Восьмой день недели | страница 90



— Ради этой сказочки и живу, — доверительно произнес Владыкин, — четырнадцать лет вынашиваю в душе этого младенца незаконнорожденного. Вас, наверное, любопытство разбирает: чего ради? Думаете, славы жажду? Льгот? Не догадаетесь.

— Почему же, в любом деле вершин достигают только таланты. А что такое талант? Девяносто девять процентов труда и один процент таланта.

— Да, но есть еще такое понятие, как рабочая совесть. Долг. — Владыкин побарабанил пальцами по столу. — Вы согласны?

— И да и нет, — Радин поднял глаза на Владыкина, — рабочая совесть — хорошо, а самоистязание — плохо. Трудиться нужно уверенно, спокойно, если хотите, играючи, с улыбкой.

— Нет, нет, — заторопился Владыкин, — с улыбкой можно только лапти плести. А такие люди, как я, только и живут работой.

— И вы?..

— Без рисовки. Работаю — отдаю долг. И только.

— Почти по Маяковскому: я в долгу перед бродвейской лампионией, перед вишнями Японии… — Радин произнес эту фразу с необычной для себя поспешностью. — А вы, мне кажется, не до конца искренни…

— Вы так считаете? — брови Владыкина взлетели вверх.

— Да! На словах красиво… А долг-то отдаете жалкими крохами. — Радин замолк. То, что он услышал, вдруг поразило: почему Владыкин хранит свои секреты за семью замками? — Конечно, нетактично с моей стороны. Пришел в гости… — И, видя, что Владыкин пытается что-то возразить, жестом остановил. — Кто ничего не может, с того и спросу нет… Освоение цеха идет медленно, а вы… будто нарочно, отколупнули кусочек от монолита: поставьте вентиляторы. Простите меня, Сергей Иванович, но знать и держать при себе такое — преступление.

— Вот те на! Слышь, Анна? Выговор схлопотал от начальства.

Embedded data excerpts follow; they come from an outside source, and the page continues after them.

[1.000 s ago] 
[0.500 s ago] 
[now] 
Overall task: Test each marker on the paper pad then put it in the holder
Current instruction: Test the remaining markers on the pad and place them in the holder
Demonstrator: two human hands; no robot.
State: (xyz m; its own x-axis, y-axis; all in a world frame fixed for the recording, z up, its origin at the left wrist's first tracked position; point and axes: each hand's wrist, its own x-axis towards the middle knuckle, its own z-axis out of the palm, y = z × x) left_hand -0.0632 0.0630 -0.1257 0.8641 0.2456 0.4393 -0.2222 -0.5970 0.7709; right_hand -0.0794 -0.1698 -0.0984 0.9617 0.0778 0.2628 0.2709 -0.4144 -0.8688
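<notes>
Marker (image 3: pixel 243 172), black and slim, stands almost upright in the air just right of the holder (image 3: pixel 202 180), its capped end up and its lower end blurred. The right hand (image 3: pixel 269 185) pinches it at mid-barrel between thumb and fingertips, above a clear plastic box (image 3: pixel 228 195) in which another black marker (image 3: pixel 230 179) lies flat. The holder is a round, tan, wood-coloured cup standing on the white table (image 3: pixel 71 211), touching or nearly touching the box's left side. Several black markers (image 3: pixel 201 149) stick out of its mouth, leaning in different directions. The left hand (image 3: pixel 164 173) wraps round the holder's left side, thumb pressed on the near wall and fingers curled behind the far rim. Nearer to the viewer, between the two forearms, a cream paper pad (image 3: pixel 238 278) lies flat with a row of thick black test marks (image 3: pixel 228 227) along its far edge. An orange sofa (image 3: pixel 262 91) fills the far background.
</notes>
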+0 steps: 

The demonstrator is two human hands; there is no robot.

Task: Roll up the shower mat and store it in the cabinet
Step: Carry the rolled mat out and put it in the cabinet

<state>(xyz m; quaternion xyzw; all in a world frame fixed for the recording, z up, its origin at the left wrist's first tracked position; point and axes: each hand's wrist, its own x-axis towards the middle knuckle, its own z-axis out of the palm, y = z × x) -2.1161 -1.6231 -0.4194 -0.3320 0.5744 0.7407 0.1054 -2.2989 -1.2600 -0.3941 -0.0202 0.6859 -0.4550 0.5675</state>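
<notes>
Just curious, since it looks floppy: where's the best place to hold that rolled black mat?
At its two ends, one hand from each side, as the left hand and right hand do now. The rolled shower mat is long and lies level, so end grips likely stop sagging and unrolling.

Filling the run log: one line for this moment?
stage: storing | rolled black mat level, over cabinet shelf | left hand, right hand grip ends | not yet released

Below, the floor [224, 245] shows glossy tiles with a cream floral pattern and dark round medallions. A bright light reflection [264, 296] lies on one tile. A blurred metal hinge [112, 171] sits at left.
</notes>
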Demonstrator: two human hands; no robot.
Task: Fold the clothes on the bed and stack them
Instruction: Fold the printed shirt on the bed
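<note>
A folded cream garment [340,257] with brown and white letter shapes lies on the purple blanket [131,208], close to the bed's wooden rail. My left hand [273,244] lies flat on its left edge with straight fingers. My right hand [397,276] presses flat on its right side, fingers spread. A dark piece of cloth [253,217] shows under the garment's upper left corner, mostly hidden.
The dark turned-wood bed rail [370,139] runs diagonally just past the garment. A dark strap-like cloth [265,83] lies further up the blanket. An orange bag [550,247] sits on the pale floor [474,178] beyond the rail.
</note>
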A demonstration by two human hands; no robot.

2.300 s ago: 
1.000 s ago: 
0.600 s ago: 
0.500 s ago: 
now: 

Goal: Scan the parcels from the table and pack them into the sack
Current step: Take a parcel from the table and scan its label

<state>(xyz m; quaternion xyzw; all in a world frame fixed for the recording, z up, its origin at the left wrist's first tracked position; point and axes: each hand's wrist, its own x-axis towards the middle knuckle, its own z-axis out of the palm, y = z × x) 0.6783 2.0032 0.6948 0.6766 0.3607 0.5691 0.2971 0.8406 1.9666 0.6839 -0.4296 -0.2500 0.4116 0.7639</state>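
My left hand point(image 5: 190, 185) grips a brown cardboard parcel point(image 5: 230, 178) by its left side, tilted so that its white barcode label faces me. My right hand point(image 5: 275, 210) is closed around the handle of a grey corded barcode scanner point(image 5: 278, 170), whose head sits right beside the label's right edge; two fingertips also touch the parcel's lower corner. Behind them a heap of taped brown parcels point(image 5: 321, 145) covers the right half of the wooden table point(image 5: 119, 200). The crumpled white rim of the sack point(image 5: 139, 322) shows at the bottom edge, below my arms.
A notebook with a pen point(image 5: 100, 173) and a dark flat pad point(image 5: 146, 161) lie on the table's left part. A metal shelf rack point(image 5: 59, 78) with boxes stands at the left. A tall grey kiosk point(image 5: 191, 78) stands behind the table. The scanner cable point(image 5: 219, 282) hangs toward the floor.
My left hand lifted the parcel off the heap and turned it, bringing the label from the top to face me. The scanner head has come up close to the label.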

Радин встал. Хотел извиниться, сказать, что совсем иное имел в виду, но взглянул на жену Владыкина, которая, застыв в дверях, с затаенной болью смотрела на мужа, и слова застряли в горле.

— Аня, проводи товарища Радина! — глухо сказал Владыкин и отвернулся.

Радин ушел. Владыкин устало и тяжело опустился на стул. Глупо все получилось… А он хорош, быстрый какой, вынь да положь! Разве объяснишь ему вот так, сразу? Было время — и он горел, не был подвержен сомнениям и страхам, с охотой ломал отжившее, лез, что называется, на рожон. Его пытались зажимать, писал жалобы, выступал на собраниях. Пока не подловили самого. Наверное, до конца дней не забыть тот случай. Как-то в частной беседе старший инженер дал понять, чтобы Владыкин обратился за помощью к заместителю начальника цеха: возьми человека в соавторы, и порядок будет. Соавтор и проконсультирует, и продвинет дело, у него связи. Владыкин вспылил, послал соавторов подальше. «Я искал, мучился, а вы… пусть лучше пропадет новшество!» Фразу бросил вгорячах, а старший инженер припомнил ее на техсовете. Крепко подловил. Спросил, какова ожидается экономия от внедрения нового метода кладки. Владыкин ответил. И тогда старший инженер усмехнулся: «Теперь всем понятно, — сказал он, — Владыкин высокопарно говорит о народной пользе, печется о государстве. Ложь! Ему предлагали квалифицированную помощь, он отверг ее, сказав: пусть лучше пропадет все пропадом. Где же логика, товарищи? — с холодным сарказмом завершил разгром старший инженер. — Оказывается, какая-то тридцатка вознаграждения для Владыкина дороже государственных тысяч».